- _Required work_
No pictures should appear. The lines from the beginning of the listing through the one holding "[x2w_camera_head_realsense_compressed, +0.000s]" must be reproduced exactly, and nothing more.
══════════
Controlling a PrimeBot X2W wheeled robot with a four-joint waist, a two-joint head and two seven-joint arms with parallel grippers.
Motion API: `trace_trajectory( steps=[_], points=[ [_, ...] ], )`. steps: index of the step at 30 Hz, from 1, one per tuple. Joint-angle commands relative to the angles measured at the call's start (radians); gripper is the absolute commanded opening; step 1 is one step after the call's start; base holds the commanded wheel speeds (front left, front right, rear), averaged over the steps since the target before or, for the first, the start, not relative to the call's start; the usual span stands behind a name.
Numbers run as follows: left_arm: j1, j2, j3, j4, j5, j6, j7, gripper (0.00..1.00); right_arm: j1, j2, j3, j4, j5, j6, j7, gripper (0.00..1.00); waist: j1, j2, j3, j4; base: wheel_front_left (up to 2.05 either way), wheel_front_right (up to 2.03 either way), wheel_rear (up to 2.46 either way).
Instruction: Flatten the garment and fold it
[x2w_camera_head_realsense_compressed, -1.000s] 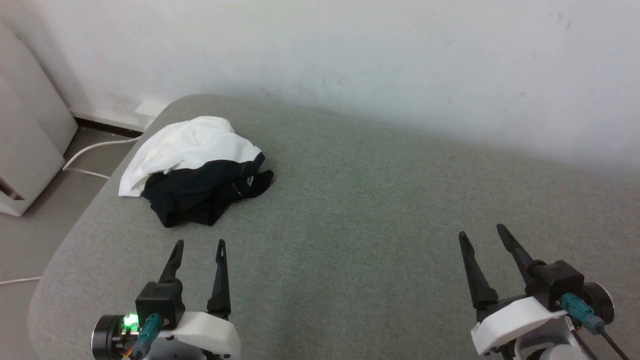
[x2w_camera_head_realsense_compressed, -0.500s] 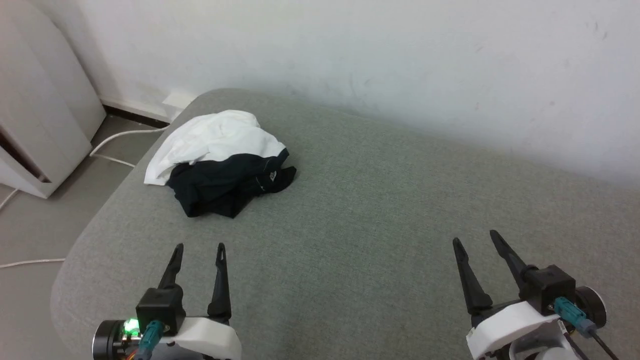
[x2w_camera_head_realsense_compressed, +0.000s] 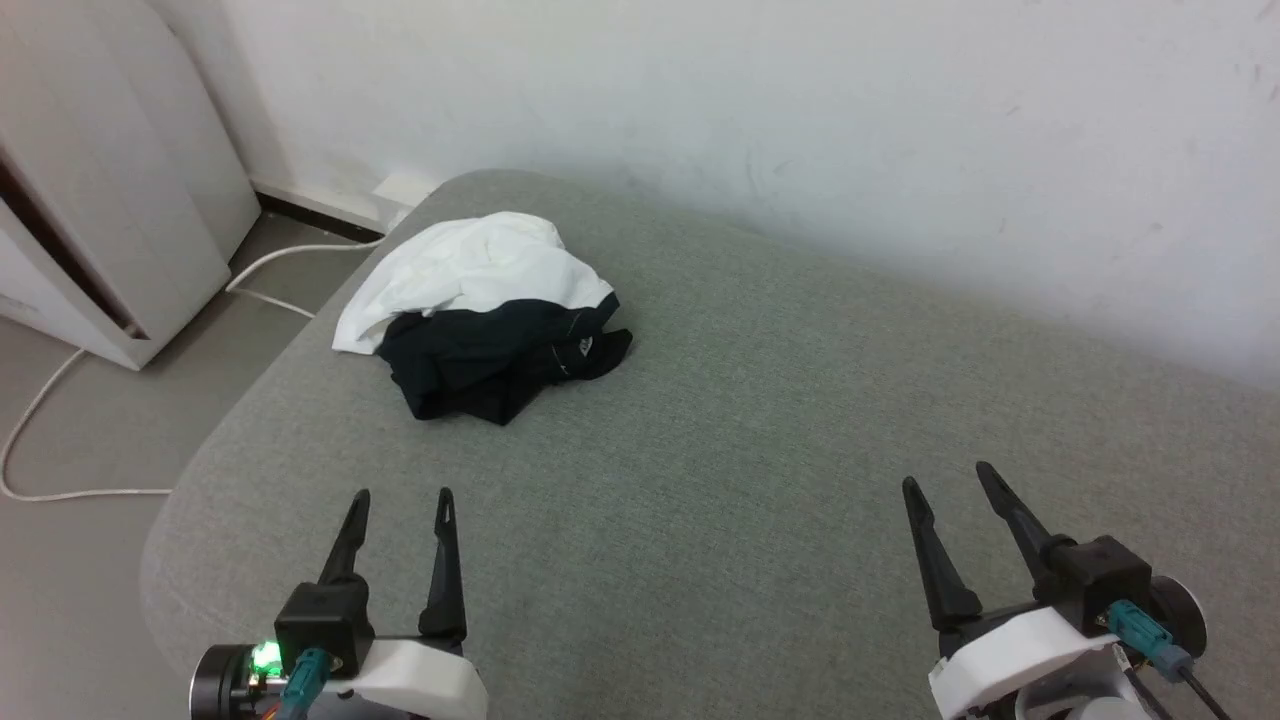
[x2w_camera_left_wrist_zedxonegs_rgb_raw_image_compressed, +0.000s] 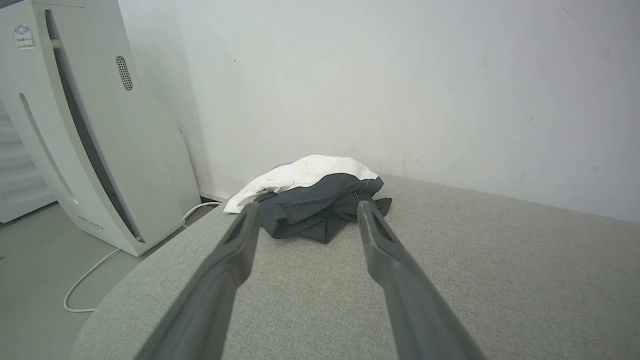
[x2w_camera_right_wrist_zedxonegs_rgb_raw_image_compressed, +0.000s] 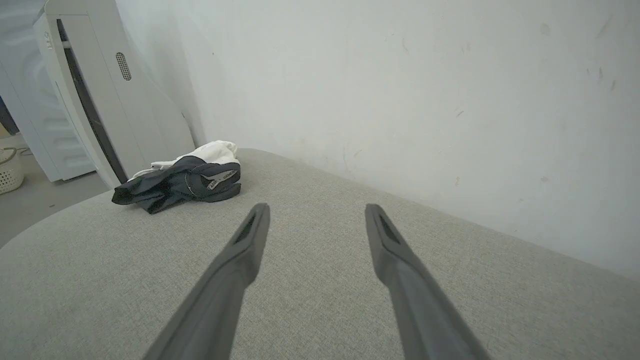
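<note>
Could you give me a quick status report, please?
Left gripper, right gripper: jaws open, empty. Garment crumpled, untouched, on grey cushion, far-left corner. Only bare cushion between it and the grippers.

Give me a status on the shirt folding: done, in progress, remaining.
Done: nothing; the garment lies in a crumpled heap near the far left corner of the grey padded surface. In hand: nothing held; the left end effector and right end effector are open, short of the heap. Left: reach it, spread it flat, fold it.
</note>
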Motion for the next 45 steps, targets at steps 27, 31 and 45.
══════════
- _Problem solution_
Controlling a PrimeBot X2W wheeled robot with a four-joint waist, a two-joint head and two seven-joint arms with parallel grippers.
Motion API: `trace_trajectory( steps=[_], points=[ [_, ...] ], )`. steps: index of the step at 30 Hz, from 1, one per tuple. Joint-angle commands relative to the angles measured at the call's start (radians); gripper is the absolute commanded opening; step 1 is one step after the call's start; base holds the commanded wheel speeds (front left, front right, rear), averaged over the steps since the target before or, for the first, the start, not relative to the call's start; the usual span stands behind a name.
Numbers run as follows: left_arm: j1, j2, j3, j4, j5, j6, j7, gripper (0.00..1.00); right_arm: j1, j2, j3, j4, j5, j6, j7, gripper (0.00..1.00); waist: j1, j2, j3, j4; base: wheel_front_left (up to 2.05 either way), wheel_front_right (up to 2.03 either way), wheel_rear (up to 2.46 either way).
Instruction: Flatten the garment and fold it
[x2w_camera_head_realsense_compressed, -1.000s] 
[x2w_camera_head_realsense_compressed, -0.500s] 
[x2w_camera_head_realsense_compressed, +0.000s] 

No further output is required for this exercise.